→ **About this task**
From top to bottom, return the listing exactly as it appears, omitting its images.

→ **Supplied material**
=-=-=-=-=
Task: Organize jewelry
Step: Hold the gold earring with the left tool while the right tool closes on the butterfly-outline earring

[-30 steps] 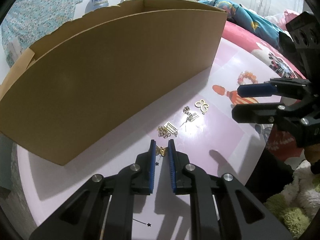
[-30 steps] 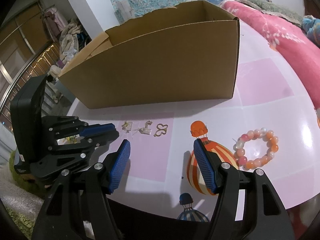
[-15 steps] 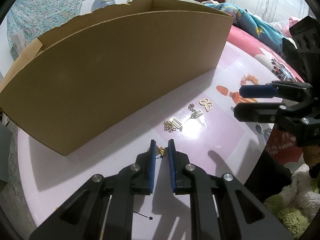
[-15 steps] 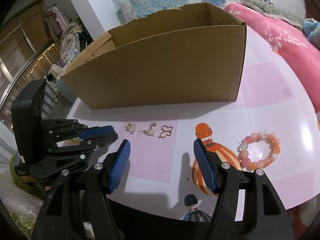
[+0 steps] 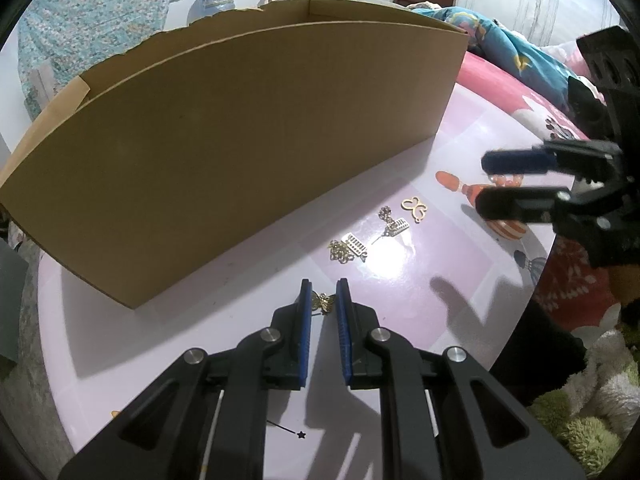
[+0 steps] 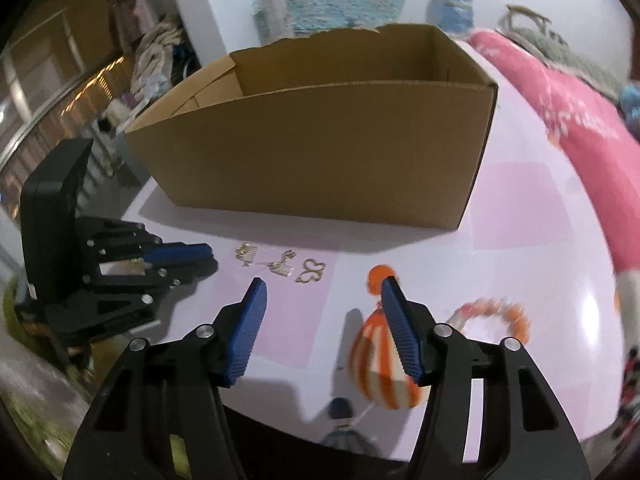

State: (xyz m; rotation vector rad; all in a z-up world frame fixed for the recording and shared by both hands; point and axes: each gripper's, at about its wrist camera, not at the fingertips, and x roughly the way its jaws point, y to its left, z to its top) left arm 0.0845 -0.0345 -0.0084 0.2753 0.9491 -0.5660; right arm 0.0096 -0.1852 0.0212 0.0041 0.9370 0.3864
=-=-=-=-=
→ **Output of the exercise**
Task: Organize jewelry
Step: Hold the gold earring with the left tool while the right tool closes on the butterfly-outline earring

[-30 steps] 
[-30 steps] 
[-15 steps] 
[-15 steps] 
[+0 steps] 
[+0 steps] 

State: (xyz m; rotation vector rad; all in a z-up world frame fixed for the recording and shared by both hands; point and axes: each gripper's, at about its wrist camera, not at the fingertips, and x roughly the way its jaws point, y to its left, z to its top) left arm 0.0845 -0.0345 -0.0084 0.2753 0.9491 -0.5660; right arm 0.0096 -0.1852 0.0212 0.0041 0.9370 0.3864

Nothing else is part of this output.